• _Problem details_
Beneath this line sits some data. Return only its lines from the one holding "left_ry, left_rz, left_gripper" through the one holding "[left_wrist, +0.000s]", inclusive, exactly, with the images removed.

• _Stored dataset items_
________________________

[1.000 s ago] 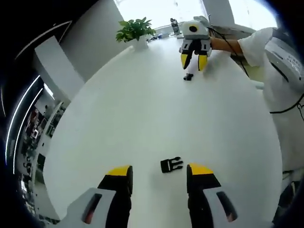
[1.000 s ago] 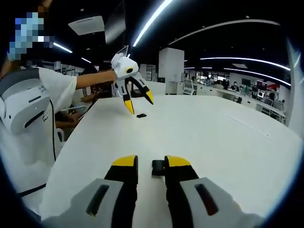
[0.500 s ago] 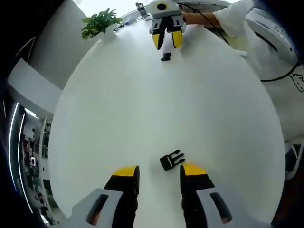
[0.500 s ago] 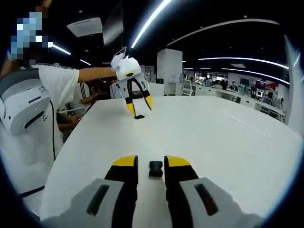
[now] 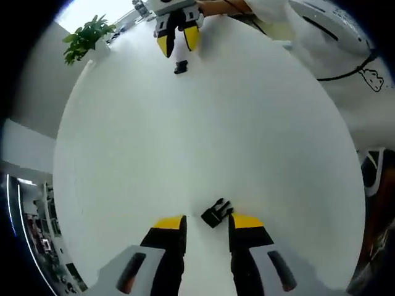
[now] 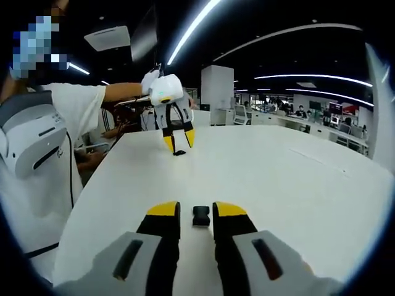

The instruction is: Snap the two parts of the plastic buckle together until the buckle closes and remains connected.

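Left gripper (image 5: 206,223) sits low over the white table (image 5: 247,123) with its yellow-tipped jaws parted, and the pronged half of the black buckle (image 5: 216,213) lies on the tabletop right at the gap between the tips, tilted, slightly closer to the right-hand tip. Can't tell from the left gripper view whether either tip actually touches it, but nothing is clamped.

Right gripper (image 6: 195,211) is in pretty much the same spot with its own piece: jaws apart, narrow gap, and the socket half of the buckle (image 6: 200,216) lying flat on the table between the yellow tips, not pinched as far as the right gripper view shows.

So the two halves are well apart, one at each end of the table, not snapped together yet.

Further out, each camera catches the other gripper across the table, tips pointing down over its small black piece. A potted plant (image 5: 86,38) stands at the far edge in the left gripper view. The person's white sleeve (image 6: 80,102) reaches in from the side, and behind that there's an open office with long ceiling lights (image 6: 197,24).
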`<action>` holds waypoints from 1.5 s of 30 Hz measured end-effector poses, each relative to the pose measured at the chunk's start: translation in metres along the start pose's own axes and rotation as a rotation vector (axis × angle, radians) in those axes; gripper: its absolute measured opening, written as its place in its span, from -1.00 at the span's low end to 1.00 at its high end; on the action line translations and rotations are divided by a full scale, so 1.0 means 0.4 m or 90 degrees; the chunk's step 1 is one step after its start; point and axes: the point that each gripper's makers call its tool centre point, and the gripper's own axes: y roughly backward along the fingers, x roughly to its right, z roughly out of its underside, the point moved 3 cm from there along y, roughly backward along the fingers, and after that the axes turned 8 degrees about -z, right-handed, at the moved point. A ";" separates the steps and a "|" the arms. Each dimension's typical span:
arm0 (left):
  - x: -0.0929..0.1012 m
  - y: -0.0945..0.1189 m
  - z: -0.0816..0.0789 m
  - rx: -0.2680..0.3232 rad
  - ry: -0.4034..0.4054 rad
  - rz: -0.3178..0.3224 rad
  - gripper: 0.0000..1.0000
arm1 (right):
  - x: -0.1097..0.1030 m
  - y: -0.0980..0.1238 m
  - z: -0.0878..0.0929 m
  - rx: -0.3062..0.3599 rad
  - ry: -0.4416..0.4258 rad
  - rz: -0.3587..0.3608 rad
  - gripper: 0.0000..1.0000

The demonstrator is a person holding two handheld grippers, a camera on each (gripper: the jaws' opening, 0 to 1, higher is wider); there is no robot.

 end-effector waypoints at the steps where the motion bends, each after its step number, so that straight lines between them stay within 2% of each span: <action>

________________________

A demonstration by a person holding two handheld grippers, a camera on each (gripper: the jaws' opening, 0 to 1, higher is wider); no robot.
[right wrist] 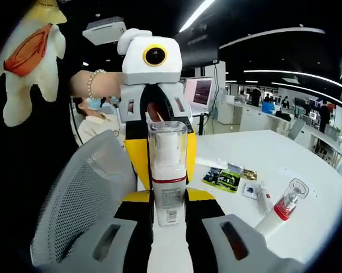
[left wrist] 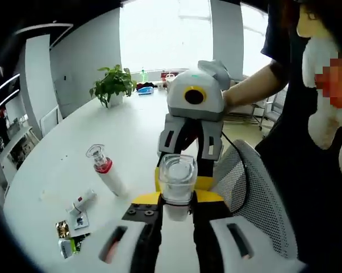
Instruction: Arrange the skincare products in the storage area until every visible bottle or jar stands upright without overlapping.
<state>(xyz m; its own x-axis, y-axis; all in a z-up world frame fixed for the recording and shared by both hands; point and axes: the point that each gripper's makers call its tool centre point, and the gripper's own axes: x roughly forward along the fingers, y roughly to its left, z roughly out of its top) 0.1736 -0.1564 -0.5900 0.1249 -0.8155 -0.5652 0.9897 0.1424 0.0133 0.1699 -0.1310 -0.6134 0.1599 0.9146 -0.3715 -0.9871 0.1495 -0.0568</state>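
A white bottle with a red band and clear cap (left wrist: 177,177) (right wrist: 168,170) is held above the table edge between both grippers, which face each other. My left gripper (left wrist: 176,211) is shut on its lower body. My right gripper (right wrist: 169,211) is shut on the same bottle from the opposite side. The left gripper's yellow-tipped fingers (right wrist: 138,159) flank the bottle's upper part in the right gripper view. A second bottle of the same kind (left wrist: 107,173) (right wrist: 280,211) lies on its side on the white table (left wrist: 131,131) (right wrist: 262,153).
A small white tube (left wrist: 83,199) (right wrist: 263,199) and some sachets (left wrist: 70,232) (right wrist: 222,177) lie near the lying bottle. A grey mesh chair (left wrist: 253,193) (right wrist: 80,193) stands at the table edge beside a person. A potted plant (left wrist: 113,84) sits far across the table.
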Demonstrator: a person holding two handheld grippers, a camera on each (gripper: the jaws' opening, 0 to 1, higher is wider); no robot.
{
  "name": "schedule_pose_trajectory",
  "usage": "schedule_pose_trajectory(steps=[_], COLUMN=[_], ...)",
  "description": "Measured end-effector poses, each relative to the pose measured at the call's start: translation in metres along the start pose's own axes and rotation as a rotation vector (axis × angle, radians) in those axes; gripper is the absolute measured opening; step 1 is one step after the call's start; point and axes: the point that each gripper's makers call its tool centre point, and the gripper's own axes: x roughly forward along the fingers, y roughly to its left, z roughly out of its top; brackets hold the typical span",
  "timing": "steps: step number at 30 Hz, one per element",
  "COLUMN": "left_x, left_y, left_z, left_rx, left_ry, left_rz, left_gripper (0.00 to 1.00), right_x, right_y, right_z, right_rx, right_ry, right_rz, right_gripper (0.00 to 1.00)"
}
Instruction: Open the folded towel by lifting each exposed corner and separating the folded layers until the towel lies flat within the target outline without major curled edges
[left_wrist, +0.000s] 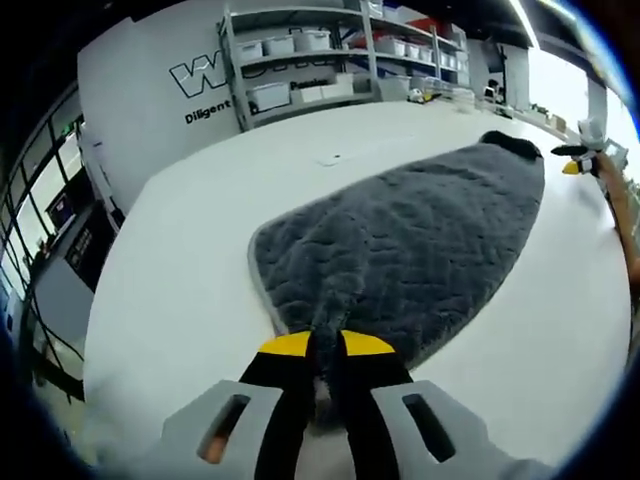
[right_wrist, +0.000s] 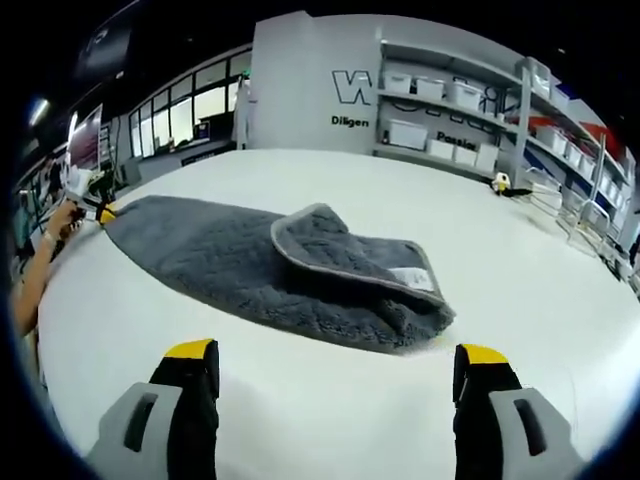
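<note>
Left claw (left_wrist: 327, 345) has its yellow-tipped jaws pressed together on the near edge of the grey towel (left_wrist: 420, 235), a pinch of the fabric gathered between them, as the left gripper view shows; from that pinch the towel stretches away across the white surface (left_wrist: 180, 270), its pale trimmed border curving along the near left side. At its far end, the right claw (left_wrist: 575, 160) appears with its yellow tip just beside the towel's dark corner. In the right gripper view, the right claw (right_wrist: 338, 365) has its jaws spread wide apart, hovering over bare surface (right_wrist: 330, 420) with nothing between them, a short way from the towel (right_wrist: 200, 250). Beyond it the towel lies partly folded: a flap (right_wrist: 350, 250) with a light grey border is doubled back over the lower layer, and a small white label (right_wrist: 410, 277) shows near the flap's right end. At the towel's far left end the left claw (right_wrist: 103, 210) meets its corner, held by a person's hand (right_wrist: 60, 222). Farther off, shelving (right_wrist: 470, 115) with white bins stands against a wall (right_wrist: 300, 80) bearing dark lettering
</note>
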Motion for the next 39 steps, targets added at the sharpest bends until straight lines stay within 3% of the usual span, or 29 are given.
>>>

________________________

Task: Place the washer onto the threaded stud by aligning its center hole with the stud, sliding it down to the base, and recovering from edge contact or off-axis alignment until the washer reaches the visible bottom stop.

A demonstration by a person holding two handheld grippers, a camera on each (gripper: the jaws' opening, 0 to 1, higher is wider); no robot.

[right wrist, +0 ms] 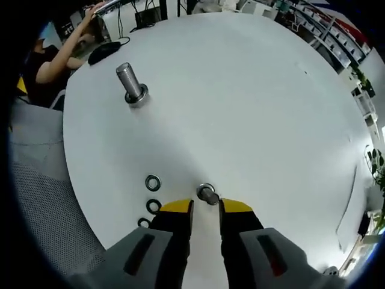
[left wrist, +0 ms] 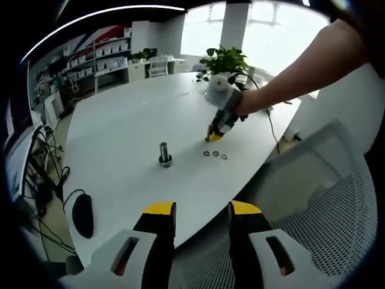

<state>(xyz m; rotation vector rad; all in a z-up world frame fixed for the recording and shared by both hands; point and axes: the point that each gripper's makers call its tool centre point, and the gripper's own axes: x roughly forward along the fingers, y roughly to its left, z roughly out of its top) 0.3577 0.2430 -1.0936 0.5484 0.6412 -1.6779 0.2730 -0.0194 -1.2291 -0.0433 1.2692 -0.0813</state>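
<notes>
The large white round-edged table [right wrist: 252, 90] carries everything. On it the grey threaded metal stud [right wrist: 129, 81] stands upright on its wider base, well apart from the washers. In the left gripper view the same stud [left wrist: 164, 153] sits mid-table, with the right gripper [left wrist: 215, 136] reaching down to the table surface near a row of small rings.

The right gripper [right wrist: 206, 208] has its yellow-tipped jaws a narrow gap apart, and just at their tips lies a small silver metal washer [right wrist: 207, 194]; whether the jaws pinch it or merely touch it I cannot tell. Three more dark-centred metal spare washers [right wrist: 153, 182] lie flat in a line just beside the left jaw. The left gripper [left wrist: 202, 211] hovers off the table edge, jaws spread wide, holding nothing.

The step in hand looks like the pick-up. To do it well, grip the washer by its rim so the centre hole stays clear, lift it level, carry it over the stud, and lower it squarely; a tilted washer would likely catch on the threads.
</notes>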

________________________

• _Response to this task_
  "COLUMN": "left_x, left_y, left_z, left_rx, left_ry, left_rz, left_gripper (0.00 to 1.00), right_x, right_y, right_z, right_rx, right_ry, right_rz, right_gripper (0.00 to 1.00)"
}
Instruction: Open the folded towel by lifting each exposed corner and separating the folded layers until the towel lies flat within the target outline without major curled edges
[left_wrist, +0.000s] 

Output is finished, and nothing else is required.